DIRECTIONS: Filter the entries for the word "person". Copy each line that has it.

THE DATA:
################

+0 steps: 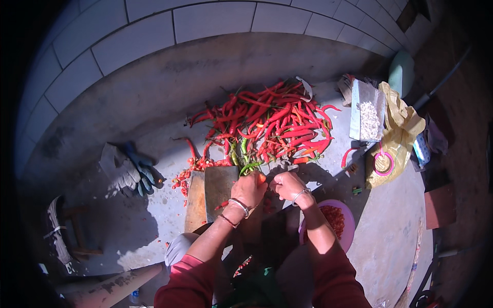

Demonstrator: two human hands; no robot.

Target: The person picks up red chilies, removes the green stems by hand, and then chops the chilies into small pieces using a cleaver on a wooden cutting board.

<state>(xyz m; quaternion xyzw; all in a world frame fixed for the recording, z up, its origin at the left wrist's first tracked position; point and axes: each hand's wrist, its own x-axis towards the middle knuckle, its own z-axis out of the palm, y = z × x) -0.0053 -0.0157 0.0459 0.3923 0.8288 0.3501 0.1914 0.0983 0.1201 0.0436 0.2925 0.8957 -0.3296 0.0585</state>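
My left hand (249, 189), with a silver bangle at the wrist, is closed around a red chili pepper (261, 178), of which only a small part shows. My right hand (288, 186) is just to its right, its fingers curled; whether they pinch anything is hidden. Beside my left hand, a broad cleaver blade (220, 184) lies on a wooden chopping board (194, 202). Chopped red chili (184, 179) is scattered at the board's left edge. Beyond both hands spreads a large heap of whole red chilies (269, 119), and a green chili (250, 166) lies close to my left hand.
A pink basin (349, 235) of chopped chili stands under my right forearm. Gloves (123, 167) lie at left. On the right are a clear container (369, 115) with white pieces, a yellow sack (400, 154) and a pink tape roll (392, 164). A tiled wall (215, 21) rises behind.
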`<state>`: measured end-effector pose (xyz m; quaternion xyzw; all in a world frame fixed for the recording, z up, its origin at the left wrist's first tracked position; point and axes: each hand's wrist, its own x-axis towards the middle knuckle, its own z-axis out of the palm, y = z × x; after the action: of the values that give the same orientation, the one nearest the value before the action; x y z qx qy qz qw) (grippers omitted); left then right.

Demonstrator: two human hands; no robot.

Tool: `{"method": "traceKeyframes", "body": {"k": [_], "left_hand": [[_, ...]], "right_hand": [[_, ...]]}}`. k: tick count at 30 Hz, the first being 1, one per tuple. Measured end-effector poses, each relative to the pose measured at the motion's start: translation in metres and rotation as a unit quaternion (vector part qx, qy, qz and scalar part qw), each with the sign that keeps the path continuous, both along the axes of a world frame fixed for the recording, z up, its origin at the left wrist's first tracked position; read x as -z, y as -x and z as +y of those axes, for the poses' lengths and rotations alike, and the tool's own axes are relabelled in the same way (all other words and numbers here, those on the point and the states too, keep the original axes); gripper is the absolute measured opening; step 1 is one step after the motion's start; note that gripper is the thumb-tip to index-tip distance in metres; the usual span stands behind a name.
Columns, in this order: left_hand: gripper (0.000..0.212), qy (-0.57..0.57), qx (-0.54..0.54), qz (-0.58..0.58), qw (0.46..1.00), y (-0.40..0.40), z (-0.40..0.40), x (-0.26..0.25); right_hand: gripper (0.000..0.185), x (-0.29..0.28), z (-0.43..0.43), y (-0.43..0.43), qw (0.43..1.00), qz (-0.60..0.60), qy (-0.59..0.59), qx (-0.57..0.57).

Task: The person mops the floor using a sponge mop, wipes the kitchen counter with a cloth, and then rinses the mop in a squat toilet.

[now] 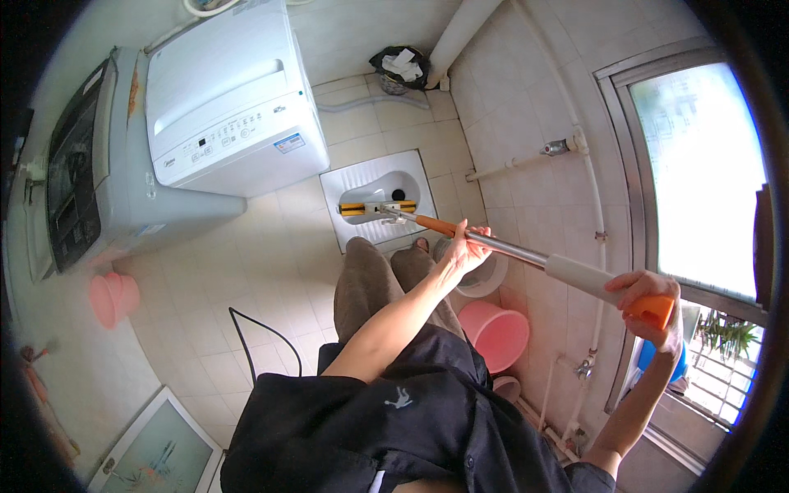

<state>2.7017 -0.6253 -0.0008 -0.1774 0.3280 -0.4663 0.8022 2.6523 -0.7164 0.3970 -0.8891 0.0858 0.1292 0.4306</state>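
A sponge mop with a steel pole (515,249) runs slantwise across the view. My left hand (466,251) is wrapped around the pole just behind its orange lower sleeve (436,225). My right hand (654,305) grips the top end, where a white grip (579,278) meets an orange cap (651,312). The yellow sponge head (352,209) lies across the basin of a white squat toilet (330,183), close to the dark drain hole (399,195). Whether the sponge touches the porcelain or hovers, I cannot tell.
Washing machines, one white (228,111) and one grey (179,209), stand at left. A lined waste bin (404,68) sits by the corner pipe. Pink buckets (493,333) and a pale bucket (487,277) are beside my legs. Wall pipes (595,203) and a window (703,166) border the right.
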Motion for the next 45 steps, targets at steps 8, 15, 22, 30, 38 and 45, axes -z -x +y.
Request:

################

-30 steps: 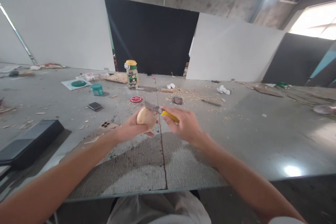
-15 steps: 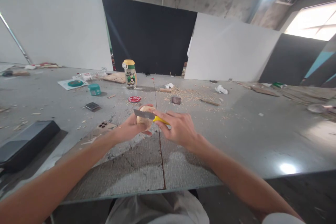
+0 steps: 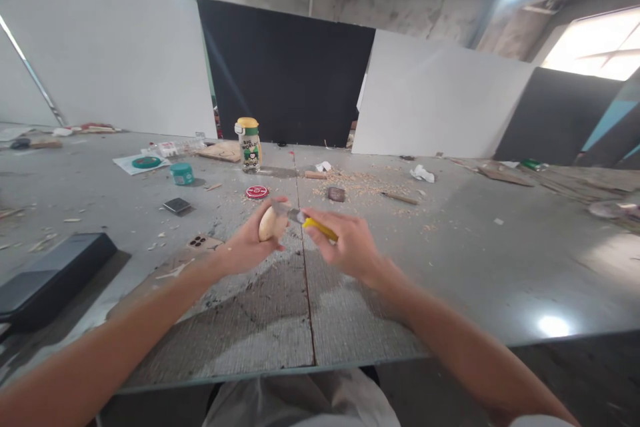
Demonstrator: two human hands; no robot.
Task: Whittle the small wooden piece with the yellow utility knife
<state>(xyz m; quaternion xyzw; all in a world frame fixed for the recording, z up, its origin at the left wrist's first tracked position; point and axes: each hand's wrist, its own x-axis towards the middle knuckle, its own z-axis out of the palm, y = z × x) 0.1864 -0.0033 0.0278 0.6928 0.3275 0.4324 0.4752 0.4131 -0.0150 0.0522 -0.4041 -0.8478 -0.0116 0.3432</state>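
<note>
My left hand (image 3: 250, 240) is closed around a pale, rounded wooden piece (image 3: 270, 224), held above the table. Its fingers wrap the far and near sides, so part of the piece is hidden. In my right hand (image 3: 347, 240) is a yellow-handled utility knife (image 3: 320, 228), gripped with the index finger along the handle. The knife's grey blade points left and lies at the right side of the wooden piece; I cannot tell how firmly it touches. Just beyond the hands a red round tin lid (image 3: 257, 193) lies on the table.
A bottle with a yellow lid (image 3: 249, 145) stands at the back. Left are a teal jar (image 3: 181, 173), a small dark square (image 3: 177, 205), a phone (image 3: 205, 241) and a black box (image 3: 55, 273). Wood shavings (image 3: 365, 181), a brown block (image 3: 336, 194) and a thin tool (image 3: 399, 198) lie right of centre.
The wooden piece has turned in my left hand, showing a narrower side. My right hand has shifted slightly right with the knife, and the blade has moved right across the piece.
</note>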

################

OUTPUT FOR THIS TASK:
Target: The person picks up red chilies, removes the green stems by hand, and then chops the chilies into small pieces using a cleaver on a wooden cutting board.
Task: The person mops the floor using a sponge mop, wipes the kitchen counter with a cloth, and then rinses the mop in a squat toilet.

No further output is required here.